Rédigé par Sara Lou Goddard

Le gouvernement pakistanais a déclaré une « guerre ouverte » contre l’Afghanistan le 27 février dernier. Les combats se déroulent principalement le long de la ligne Durand, frontière contestée entre les deux pays. Des affrontements retentissent toutefois dans plusieurs zones frontalières, combinant frappes aériennes et attaques contre des positions militaires, provoquant d’importants déplacements de population, et a déjà causé la mort de nombreuses personnes civiles.
Depuis la prise de pouvoir des talibans en Afghanistan en 2021, Islamabad accuse le gouvernement afghan de tolérer, voire d’abriter, des membres du Tehrik-e-Taliban Pakistan (TTP), responsables de plusieurs attentats meurtriers au Pakistan. À partir de 2024, les incidents se multiplient le long de la ligne Durand, notamment par des échanges de tirs, des attaques contre des postes militaires et des frappes aériennes pakistanaises. En octobre 2025, une frappe visant un chef du TTP à Kaboul déclenche alors une série d’opérations de représailles de la part des talibans afghans.
La montée des tensions
Le conflit a connu une brusque escalade à la fin de février 2026. En réaction à de nombreuses attaques récentes dans le nord-ouest du Pakistan, dont un attentat-suicide ayant entraîné 40 morts le 6 février dans une mosquée chiite, Islamabad a lancé des bombardements en territoire afghan le 22 février.

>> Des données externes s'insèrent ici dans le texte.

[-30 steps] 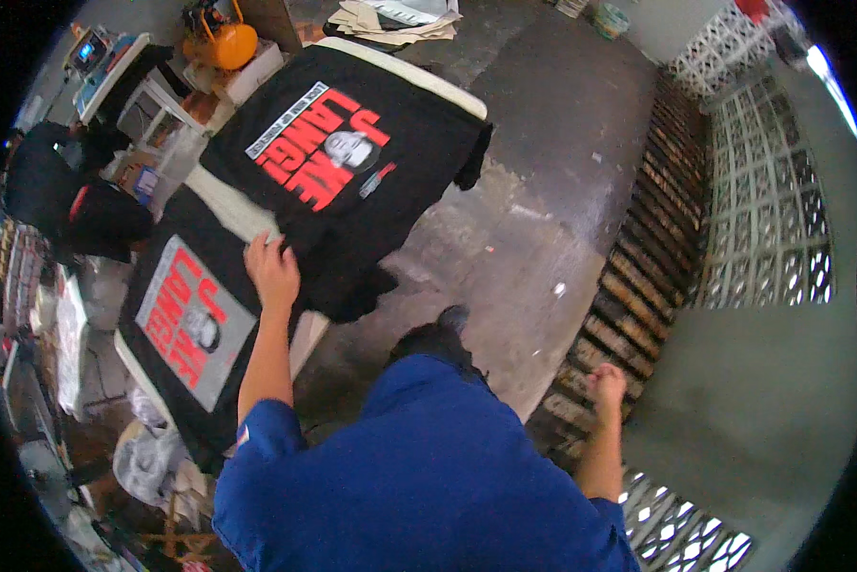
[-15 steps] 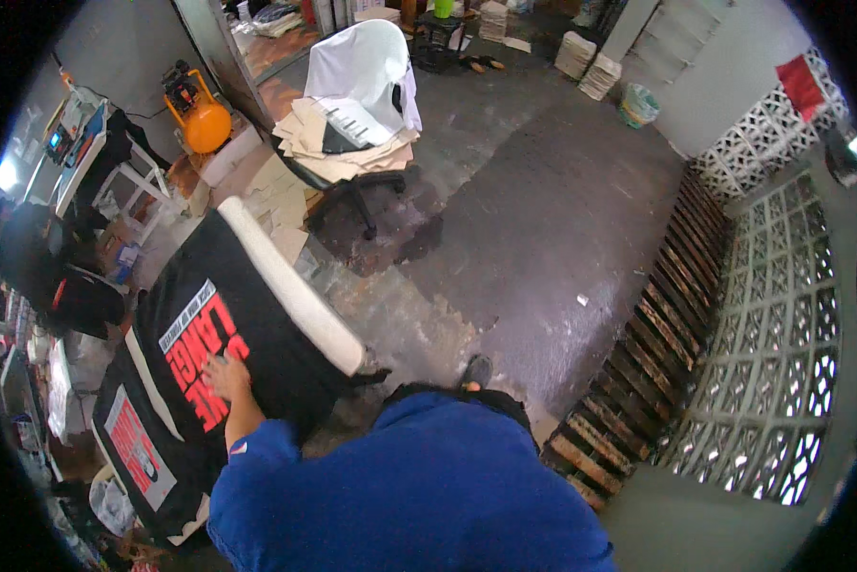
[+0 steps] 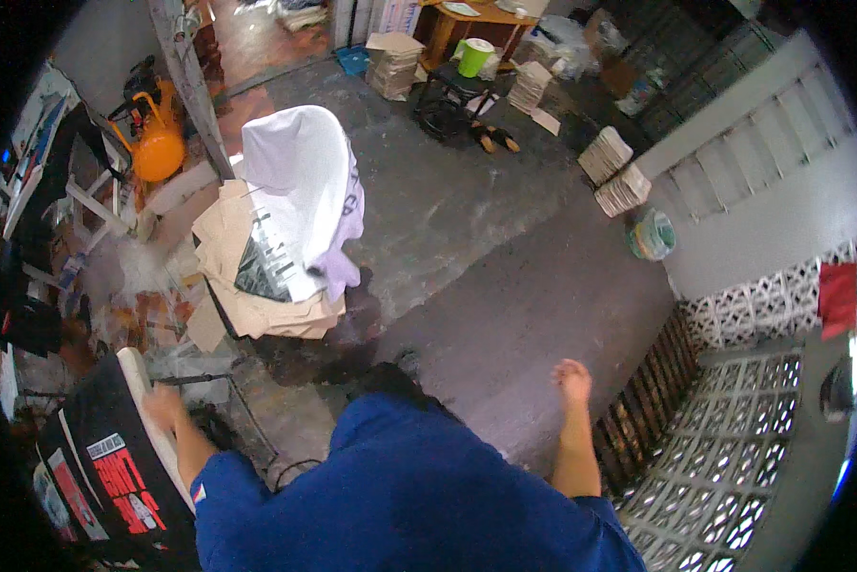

L’armée pakistanaise a alors orchestré plusieurs frappes aériennes dans l’est du pays, notamment dans les provinces de Nagarhar et de Paktika, affirmant viser des camps du TTP.
Les autorités afghanes ont aussitôt dénoncé une violation de leur souveraineté et affirmé que les frappes ont affecté des zones civiles, causant plusieurs morts, dont des femmes et des enfants. En réponse, les forces talibanes afghanes ont entamé, le 26 février, des ripostes offensives contre des postes militaires pakistanais le long de la frontière.
Le 27 février, Islamabad a déclaré la « guerre ouverte » avec l’Afghanistan. « Notre patience a atteint ses limites. C’est désormais la guerre ouverte entre nous et vous », a écrit sur X le ministre de la Défense du Pakistan, Khawaja Asif.
Dans les jours qui ont suivi, les affrontements se sont amplifiés, notamment dans les régions de Kaboul et de Kandahar, où réside le chef suprême des talibans, Hibatullah Akhundzada. Les tentatives de médiation diplomatique, notamment menées par l’Arabie saoudite et le Qatar, demeurent pour l’heure infructueuses. Les États-Unis, pour leur part, ont déclaré soutenir le Pakistan dans son droit « à se défendre contre les attaques des talibans ».
Les personnes civiles, prises dans l’engrenage du conflit
Les impacts humanitaires sont déjà considérables. Selon le Programme alimentaire mondial (PAM), les affrontements ont entraîné la fuite d’environ 20 000 familles dans plusieurs provinces, tandis que le gouvernement afghan évoque plus de 8 000 personnes déplacées. Par ailleurs, près de 160 000 personnes ont été affectées par la suspension des distributions alimentaires d’urgence, et plus d’une centaine de personnes civiles auraient été tuées.
Les combats, toujours en cours, font craindre une détérioration de la situation régionale et aggravent une crise humanitaire déjà profonde en Afghanistan, où l’insécurité et les déplacements de population fragilisent davantage des communautés déjà éprouvées.